Sepsis syndrome results from an infectious cause that is associated with severe systemic inflammatory response and organ failure. There are 751,000 cases of sepsis annually in the United States, with an annual cost of $16.7 billion. Approximately 35 percent to 45 percent of patients who experience sepsis will die. Our research is designed to identify those surgical patients at increased risk by identifying specific gene sequences that are associated with sepsis. This current study may enable us to more effectively risk-stratify our critically ill populations. These gene sequences could ultimately be used to define inclusion criteria for further clinical trials in sepsis. Genetic stratification may allow us to avoid treatment failure because of a poorly defined patient population; hence, experimental drugs may stand a better chance of providing clinical benefits by improving survival. Knowledge in this area may contribute to modulating the activity of the physiologic pro- and anti-inflammatory mediator systems.

 

Research Fellowship Grant ($50,000 for one year)

Omid C. Farokhzad, M.D., Brigham and Women’s Hospital, Boston, Massachusetts: “Nucleic Acid Ligands as Escort Molecules in Targeted Therapy.” Mentor: Robert S. Langer, Ph.D.

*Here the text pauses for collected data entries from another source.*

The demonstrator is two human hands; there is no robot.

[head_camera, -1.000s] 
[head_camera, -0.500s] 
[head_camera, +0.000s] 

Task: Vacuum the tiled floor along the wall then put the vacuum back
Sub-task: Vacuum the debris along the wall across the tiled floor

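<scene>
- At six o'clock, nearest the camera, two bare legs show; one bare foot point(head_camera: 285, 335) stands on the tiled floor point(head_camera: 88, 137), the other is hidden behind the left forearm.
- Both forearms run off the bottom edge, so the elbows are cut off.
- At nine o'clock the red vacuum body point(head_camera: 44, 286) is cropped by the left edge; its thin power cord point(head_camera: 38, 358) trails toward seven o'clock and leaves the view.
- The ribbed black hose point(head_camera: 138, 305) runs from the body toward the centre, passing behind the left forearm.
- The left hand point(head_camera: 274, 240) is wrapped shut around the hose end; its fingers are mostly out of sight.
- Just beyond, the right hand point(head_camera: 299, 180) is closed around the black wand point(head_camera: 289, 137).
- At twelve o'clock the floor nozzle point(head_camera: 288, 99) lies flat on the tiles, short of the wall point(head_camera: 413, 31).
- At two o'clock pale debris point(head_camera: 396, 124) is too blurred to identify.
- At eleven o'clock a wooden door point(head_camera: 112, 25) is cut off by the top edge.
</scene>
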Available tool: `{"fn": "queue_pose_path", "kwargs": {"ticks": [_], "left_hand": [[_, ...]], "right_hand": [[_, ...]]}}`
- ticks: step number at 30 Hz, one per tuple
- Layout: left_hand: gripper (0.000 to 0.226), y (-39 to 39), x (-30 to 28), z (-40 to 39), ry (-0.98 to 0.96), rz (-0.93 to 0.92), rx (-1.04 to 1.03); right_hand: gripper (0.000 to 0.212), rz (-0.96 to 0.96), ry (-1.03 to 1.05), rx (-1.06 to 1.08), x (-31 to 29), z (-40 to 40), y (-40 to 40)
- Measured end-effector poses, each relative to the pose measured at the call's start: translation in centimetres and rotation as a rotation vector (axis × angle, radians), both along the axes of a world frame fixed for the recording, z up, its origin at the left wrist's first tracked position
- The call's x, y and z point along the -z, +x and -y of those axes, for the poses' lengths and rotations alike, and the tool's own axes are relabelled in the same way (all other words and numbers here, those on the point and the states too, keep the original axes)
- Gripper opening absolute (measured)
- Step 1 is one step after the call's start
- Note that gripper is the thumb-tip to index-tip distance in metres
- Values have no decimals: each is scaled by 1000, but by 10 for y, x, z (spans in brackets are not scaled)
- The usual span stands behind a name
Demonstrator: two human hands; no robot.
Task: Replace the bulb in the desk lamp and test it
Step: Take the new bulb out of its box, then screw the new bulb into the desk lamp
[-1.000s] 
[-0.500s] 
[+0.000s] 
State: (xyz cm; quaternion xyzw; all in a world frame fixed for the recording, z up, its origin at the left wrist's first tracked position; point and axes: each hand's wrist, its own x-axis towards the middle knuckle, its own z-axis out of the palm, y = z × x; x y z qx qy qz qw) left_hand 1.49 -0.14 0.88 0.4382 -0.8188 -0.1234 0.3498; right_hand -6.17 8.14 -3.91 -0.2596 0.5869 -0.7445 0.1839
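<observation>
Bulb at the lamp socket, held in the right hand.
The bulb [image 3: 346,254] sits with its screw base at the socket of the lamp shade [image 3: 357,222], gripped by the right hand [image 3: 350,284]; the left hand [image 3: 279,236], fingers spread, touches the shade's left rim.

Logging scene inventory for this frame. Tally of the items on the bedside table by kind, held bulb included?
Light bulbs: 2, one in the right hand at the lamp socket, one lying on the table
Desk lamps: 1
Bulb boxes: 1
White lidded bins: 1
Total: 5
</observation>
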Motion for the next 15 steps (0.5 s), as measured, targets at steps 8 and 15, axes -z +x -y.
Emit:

Controlled-release polymer systems that can encapsulate drugs and release them in a regulated fashion are used in virtually all areas of medicine, including anesthesiology. The purpose of our investigation is to develop a technology to target the delivery of controlled-release polymers in a disease-specific manner. As proof of the concept, we intend to develop delivery vehicles to target prostate cancer cells using nucleic acid ligands (also known as aptamers). We will use a large, random oligonucleotide library (1015 oligos) and the Systemic Evolution of Ligands by Exponential Enrichment (SELEX), together with a novel selection/ counter-selection screening approach using normal prostate and prostate cancer tissue-microarrays, to isolate aptamers that bind to prostate tumor-antigens specifically. Next, we will conjugate the aptamers to drug-encapsulated controlled-released nanoparticles (~200 nm) to generate nanoparticle-aptamer bioconjugates for prostate cancer therapy. Our novel screening strategy for isolating disease-specific aptamers, together with the technology to use aptamers for targeting control-release polymer systems, may be used to generate bioconjugates for treatment of other important human diseases.